# WHAT YOU HAVE TO DO
Once the pictures are set aside, reproduce the remaining data exactly.

++++

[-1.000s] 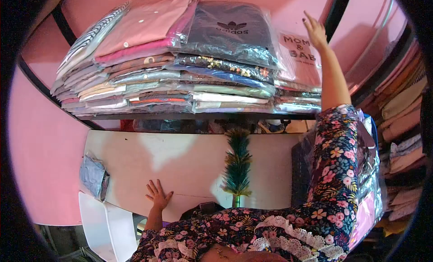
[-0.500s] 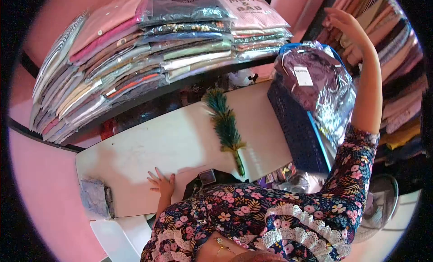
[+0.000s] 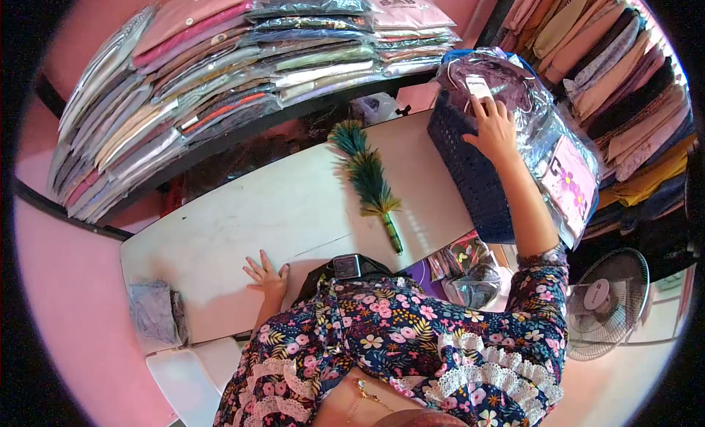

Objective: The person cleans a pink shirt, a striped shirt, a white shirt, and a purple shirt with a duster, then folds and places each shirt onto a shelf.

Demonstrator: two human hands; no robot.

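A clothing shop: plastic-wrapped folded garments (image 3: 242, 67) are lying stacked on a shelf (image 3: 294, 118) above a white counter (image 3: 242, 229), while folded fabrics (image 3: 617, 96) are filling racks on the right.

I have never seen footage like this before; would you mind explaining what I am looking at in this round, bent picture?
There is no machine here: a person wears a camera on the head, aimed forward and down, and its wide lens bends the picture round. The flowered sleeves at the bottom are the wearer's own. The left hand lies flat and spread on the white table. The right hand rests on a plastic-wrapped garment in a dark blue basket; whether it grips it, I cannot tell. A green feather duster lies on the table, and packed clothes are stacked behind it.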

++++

# WRITTEN ANSWER
[-1.000s] 
[-0.500s] 
[+0.000s] 

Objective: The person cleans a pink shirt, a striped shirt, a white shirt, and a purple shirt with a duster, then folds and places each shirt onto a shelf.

Demonstrator: two human hands; no robot.

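A clothing shop: plastic-wrapped folded garments (image 3: 242, 67) are lying stacked on a shelf (image 3: 294, 118) above a white counter (image 3: 242, 229), while folded fabrics (image 3: 617, 96) are filling racks on the right.

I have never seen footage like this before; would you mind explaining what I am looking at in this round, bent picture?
There is no machine here: a person wears a camera on the head, aimed forward and down, and its wide lens bends the picture round. The flowered sleeves at the bottom are the wearer's own. The left hand lies flat and spread on the white table. The right hand rests on a plastic-wrapped garment in a dark blue basket; whether it grips it, I cannot tell. A green feather duster lies on the table, and packed clothes are stacked behind it.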

Nothing else is required to complete the output.